Il documentario di Manuele Cecconello non può essere analizzato prescindendo dal rapporto che lega l’opera al territorio in cui è stato girato. Sentire il vento è infatti costruito sul paesaggio, la pianura e gli alpeggi del biellese, e sul suo protagonista, il giovane pastore Andrea. «Biella tra ‘l monte e il verdeggiar de’ piani/lieta guardante l’ubere convalle,/ch’armi ed aratri e a l’opera fumanti/camini ostenta», scriveva Giosuè Carducci nella sua ode Piemonte del 1890, tratteggiando in pochi versi la felice posizione geografica e la fiorente economia industriale (basata sul tessile) e agraria della cittadina. Sede di manifatture storiche, risalenti alla fine del ‘800, inizio ‘900, dagli anni Sessanta Biella ha conosciuto una nuova espansione industriale che, come in molte altre realtà italiane, ha comportato un progressivo abbandono delle attività legate all’agricoltura e alla pastorizia, e dunque a una crescita edilizia ai danni delle aree di coltivazione e pascolo nella pianura. Oltre ad essere un territorio di confine geografico, trovandosi in prossimità della Valle d’Aosta, ai piedi delle Alpi, Biella si presenta come terra incerta tra la sua vocazione più “naturalistica”, legata alla ricchezza delle risorse che offre la prossimità tra zone pianeggianti e montane, e quella che ha portato allo sviluppo economico più incisivo e, dunque, di stampo industriale. Chi nasce e vive in queste zone si trova così, quasi in via obbligata, non solo costretto a convivere con la doppia vocazione del territorio, ma anche a compiere delle scelte in cui non è sempre facile coniugare la tutela ambientale e la necessità economica.

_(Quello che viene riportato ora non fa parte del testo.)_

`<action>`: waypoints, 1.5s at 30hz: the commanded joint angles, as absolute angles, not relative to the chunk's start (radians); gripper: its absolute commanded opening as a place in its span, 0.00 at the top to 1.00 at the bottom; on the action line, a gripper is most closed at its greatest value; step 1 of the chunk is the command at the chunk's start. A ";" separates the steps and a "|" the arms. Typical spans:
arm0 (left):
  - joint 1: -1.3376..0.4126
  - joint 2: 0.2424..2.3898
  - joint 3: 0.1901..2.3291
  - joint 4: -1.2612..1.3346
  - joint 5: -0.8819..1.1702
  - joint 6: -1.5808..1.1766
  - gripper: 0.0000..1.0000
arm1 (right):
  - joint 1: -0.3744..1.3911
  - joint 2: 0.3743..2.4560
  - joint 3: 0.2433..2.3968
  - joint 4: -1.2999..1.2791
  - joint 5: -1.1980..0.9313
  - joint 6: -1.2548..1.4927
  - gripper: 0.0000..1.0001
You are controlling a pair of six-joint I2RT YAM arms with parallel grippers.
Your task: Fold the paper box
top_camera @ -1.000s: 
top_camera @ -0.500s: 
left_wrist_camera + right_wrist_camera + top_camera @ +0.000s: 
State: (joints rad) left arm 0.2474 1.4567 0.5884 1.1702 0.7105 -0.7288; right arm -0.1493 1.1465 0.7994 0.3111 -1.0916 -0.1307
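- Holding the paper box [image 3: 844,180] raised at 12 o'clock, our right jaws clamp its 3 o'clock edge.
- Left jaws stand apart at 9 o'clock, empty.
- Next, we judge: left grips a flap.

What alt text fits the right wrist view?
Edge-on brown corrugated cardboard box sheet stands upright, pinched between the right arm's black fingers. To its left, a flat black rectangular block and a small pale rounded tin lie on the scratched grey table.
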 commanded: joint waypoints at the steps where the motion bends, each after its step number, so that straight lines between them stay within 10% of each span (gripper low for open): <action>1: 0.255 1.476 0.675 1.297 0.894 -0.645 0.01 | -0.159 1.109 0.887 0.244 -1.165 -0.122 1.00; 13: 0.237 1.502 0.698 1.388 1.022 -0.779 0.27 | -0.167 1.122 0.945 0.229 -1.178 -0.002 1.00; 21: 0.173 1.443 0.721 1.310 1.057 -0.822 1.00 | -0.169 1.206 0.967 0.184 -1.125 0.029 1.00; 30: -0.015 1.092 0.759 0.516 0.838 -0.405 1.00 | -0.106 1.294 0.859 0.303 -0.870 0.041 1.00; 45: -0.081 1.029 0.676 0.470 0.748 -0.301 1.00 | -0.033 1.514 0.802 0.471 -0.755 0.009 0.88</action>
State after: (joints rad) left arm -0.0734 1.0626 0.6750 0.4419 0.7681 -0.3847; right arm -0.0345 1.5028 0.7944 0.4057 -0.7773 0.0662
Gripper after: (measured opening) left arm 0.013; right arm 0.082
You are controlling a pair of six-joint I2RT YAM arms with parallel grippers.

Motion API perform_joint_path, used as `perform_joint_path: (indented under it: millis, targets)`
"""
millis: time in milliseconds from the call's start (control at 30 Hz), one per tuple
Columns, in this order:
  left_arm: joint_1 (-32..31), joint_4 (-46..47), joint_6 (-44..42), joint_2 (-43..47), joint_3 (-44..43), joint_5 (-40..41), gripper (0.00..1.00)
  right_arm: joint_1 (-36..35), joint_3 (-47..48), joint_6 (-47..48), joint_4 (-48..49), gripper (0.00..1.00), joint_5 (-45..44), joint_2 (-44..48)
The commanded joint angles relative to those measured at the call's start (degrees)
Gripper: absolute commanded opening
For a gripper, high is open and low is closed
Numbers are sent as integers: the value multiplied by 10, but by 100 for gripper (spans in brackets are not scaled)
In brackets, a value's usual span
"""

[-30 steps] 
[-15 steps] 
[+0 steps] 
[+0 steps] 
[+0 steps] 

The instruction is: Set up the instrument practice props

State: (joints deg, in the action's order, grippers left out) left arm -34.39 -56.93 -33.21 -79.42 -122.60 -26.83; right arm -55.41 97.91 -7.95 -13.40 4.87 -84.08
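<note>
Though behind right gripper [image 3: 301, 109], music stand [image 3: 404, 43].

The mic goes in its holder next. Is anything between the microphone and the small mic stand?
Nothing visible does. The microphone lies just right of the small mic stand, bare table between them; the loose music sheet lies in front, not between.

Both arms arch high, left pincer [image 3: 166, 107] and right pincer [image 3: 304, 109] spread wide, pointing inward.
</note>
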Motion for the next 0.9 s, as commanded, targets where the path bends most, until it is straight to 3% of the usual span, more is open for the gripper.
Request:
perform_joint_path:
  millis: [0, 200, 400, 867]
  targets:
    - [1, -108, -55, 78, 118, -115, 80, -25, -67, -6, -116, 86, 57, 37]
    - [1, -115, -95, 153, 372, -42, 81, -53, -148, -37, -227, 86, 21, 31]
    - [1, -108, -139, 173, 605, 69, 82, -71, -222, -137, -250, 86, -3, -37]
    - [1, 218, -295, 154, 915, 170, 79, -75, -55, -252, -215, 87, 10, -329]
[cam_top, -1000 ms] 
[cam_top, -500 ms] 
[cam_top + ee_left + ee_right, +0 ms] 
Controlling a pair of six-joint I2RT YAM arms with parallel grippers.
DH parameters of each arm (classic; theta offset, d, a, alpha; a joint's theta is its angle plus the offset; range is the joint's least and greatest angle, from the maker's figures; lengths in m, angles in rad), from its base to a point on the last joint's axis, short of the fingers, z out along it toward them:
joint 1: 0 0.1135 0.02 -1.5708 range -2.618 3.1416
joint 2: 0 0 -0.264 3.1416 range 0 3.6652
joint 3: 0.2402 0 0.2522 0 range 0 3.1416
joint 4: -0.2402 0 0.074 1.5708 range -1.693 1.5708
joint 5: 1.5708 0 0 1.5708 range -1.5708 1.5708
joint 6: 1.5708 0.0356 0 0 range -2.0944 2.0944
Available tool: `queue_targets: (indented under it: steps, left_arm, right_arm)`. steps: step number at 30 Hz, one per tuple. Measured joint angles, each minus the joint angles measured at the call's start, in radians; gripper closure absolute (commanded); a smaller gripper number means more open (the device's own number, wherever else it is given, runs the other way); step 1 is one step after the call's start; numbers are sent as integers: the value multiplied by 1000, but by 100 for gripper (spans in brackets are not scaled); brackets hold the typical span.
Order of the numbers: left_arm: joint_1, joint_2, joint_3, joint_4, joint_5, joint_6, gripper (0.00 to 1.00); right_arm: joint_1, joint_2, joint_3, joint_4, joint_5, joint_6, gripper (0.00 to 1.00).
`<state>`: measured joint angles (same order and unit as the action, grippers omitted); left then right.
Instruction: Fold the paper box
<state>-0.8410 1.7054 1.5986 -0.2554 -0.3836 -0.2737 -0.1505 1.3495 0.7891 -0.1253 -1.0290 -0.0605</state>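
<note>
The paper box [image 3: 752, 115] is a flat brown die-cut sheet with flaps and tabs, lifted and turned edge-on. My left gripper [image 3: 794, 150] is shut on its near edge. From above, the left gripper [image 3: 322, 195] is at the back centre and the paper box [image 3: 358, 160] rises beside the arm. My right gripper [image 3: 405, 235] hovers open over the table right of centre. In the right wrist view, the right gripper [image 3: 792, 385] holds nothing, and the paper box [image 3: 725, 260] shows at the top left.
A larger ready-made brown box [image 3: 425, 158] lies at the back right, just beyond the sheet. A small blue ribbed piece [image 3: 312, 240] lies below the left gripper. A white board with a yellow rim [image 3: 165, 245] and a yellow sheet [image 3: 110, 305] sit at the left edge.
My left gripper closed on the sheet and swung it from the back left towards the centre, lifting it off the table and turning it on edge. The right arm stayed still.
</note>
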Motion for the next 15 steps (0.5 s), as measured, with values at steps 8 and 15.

2 Ecco che qui possono nascere le storie come quelle di Andrea, ragazzo di estrazione borghese che fin da piccolo si sente attratto dalla vita all’aria aperta e dalla custodia delle greggi. Andrea, ci avverte il regista all’inizio del film, avendo capito che a scuola ci andava “solo a scaldare la sedia”, decide di sfruttare l’opportunità offertagli da Niculin, storico pastore della zona, di accudire metà del suo gregge in alpeggio. La nascita di questo amore per una vita che, al giorno d’oggi, sembra quasi impossibile, nasce in Andrea proprio grazie alla doppia vocazione del paesaggio in cui è nato: il padre chirurgo, infatti, possiede una piccola proprietà con qualche animale, e frequentandola il giovane capisce qual è la sua vocazione. Il film è un percorso che segue la formazione del giovane pastore nei suoi spostamenti spaziali e temporali. Nell’arco di due anni (dal Natale del 2008 all’estate del 2010) assistiamo alla crescita di Andrea, dal suo apprendistato con il vecchio Niculin fino all’indipendenza, seguendo il suo peregrinare che è quasi un’ascesa spirituale, dai bassi pascoli delimitati da strade e fabbriche del fondovalle, alla libertà e vastità dell’alpeggio, “sotto le nuvole”, chiuso solo dalla naturale corona delle montagne. Un salire, quello del giovane, che segna il distacco da quella formazione “cittadina”, classica, dei banchi di scuola, con cui inizia il film. È un intraprendere quel sentiero verso l’età adulta che Andrea sente essere veramente il suo, l’unico che potrà renderlo un uomo realizzato. Come sottolinea Enrico Terrone, curatore degli scritti del libro fotografico di Andrea Taglier che accompagna il documentario, «L’iniziazione di Andrea alla vita con il gregge reale – al di fuori di quel gregge simbolico che è la società – non si compie attraverso svolte drammaturgiche clamorose, ma attraverso passaggi estesi di tempo, attraverso un rapporto graduale e progressivo di vicinanza con la natura».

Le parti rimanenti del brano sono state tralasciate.